Zusammen mit Prof. Dr. rer. pol. habil. Dr. h. c. Bernd Zirkler von der Westsächsischen Hochschule Zwickau (WHZ) entwickelte er die Idee einer gemeinsam organisierten Septemberschool zum Thema Sustainability. Hieran sollten nicht nur Studierende von DHIK-Hochschulen teilnehmen, sondern auch Studierende von THENSA-Hochschulen, zu denen neun Hochschulen aus Südafrika und eine assoziierte Hochschule aus Namibia zählen.

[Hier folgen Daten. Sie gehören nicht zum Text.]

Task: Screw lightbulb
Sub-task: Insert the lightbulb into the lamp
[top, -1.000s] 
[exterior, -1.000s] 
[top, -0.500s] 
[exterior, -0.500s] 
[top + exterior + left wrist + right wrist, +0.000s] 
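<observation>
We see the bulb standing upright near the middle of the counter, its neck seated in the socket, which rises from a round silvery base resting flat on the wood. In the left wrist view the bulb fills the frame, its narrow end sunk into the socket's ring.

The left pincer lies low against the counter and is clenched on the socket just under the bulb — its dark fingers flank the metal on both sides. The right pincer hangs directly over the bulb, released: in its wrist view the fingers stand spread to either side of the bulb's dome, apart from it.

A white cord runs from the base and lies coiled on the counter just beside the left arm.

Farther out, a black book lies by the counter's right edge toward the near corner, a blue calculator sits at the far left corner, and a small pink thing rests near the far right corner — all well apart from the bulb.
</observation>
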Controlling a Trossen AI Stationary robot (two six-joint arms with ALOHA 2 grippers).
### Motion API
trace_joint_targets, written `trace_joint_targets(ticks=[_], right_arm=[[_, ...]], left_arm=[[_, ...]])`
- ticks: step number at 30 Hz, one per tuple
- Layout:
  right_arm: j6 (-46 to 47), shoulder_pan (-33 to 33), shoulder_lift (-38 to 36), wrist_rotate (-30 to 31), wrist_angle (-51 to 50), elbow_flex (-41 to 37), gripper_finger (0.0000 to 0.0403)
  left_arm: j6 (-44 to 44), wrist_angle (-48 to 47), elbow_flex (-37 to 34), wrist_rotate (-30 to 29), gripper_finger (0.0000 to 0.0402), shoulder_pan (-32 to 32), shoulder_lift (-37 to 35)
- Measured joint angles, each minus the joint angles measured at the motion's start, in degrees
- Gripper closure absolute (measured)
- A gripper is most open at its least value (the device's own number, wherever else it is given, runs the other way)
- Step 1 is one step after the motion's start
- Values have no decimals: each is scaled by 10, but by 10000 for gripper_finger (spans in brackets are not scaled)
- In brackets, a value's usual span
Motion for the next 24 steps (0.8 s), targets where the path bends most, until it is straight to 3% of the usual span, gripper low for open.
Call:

Die Cape Peninsula University of Technology (CPUT) bot sich aufgrund ihrer Infrastruktur, der Lage am Kap der guten Hoffnung, den kulturellen und sozialen Angeboten, aber auch im Hinblick auf Sicherheitsaspekte am besten als Veranstaltungsort an.
55 Teilnehmende mit Fokus auf Sustainable Development
Mit dem Fokus auf Nachhaltigkeit war das Ziel, dass Studierende beider Konsortien gemeinsam lernen, ihre unterschiedlichen Situationen, Bedürfnisse und Wahrnehmungen auszutauschen und Wege zu diskutieren, wie sie zu einer nachhaltigeren Welt beitragen können – ökologisch, sozial und wirtschaftlich.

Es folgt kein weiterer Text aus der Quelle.